(WORK TO COMPLETE)
Copy the listing below exactly, but skip the pictures.
········
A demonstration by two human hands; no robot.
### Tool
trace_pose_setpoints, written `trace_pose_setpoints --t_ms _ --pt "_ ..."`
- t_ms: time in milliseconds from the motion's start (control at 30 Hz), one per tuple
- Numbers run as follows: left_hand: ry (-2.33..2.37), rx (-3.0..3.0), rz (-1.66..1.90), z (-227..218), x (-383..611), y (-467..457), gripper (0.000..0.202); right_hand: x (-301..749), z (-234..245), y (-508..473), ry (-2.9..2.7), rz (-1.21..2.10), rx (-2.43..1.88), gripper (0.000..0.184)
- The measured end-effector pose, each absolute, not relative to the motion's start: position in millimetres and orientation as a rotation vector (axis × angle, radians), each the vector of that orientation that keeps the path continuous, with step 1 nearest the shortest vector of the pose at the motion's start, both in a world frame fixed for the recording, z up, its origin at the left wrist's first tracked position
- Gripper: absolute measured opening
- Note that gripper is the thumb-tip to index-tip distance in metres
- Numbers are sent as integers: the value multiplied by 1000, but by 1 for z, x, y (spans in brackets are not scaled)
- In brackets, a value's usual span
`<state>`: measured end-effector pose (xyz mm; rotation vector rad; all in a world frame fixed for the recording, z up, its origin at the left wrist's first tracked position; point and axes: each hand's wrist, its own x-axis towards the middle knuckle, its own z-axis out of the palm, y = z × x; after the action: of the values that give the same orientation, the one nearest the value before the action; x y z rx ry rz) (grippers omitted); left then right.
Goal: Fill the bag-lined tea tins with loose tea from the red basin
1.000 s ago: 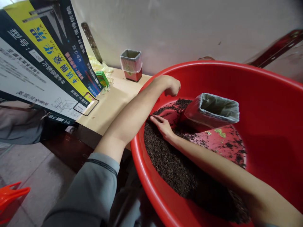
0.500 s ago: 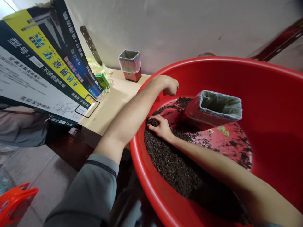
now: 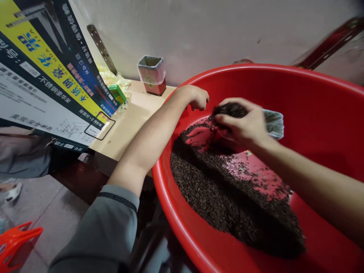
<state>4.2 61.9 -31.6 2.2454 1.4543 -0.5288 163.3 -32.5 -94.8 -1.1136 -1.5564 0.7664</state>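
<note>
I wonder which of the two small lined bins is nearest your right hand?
The bin inside the red basin, behind the right hand holding grains; the other bin stands on the table by the wall.

the red basin (image 3: 313,98) has bare wall along its far and right sides, with open room above. dark grains (image 3: 222,193) bank its near-left floor. the left arm (image 3: 148,144) crosses the left rim; the right grip (image 3: 244,127), full of grains, blocks the lined bin (image 3: 275,125) mid-basin. the desk (image 3: 133,121) lies bare beside the basin.

Grey sleeve (image 3: 110,227) on left arm, dark cuff band (image 3: 118,198), left grip (image 3: 196,98) and right grip (image 3: 244,125) bare
</note>
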Motion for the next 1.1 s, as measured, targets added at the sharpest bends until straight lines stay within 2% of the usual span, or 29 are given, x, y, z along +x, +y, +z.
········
(SOLUTION FOR THIS EXERCISE)
A demonstration by two human hands; no robot.
### Tool
trace_pose_setpoints, written `trace_pose_setpoints --t_ms _ --pt "_ ..."`
- t_ms: time in milliseconds from the motion's start (control at 30 Hz), one per tuple
- Numbers run as follows: left_hand: ry (-2.33..2.37), rx (-3.0..3.0), rz (-1.66..1.90), z (-227..218), x (-383..611), y (-467..457), gripper (0.000..0.202); right_hand: x (-301..749), z (-234..245), y (-508..473), ry (-2.9..2.7), rz (-1.21..2.10), rx (-2.43..1.88), gripper (0.000..0.184)
- The measured end-effector pose, each absolute, not relative to the motion's start: position in millimetres and orientation as a rotation vector (axis × angle, radians), each the vector of that orientation that keeps the path continuous, with step 1 nearest the shortest vector of the pose at the motion's start, both in a world frame fixed for the recording, z up, its origin at the left wrist's first tracked position
- Gripper: absolute measured opening
- Note that gripper is the thumb-tip to index-tip distance in metres
- Numbers are sent as integers: the value multiplied by 1000, but by 1 for z, x, y (spans in brackets are not scaled)
- In brackets, a value's usual span
`<state>`: measured end-effector pose (xyz mm; rotation vector rad; all in a world frame fixed for the recording, z up, its origin at the left wrist's first tracked position; point and axes: each hand's wrist, its own x-axis towards the middle knuckle, its own z-axis out of the palm, y = z × x; after the action: of the values that give the same orientation, the one nearest the value before the action; x y z rx ry rz) (grippers omitted); left then right.
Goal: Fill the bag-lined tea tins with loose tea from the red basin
1.000 s ago: 
0.500 s ago: 
now: 
<state>4.2 61.9 -31.6 2.2454 1.4543 -0.5288 163.3 -32.5 -94.8 -1.1136 -1.5564 0.7664</state>
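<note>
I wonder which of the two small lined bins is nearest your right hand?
The bin inside the red basin, behind the right hand holding grains; the other bin stands on the table by the wall.

the red basin (image 3: 313,98) has bare wall along its far and right sides, with open room above. dark grains (image 3: 222,193) bank its near-left floor. the left arm (image 3: 148,144) crosses the left rim; the right grip (image 3: 244,127), full of grains, blocks the lined bin (image 3: 275,125) mid-basin. the desk (image 3: 133,121) lies bare beside the basin.

Grey sleeve (image 3: 110,227) on left arm, dark cuff band (image 3: 118,198), left grip (image 3: 196,98) and right grip (image 3: 244,125) bare
</note>
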Motion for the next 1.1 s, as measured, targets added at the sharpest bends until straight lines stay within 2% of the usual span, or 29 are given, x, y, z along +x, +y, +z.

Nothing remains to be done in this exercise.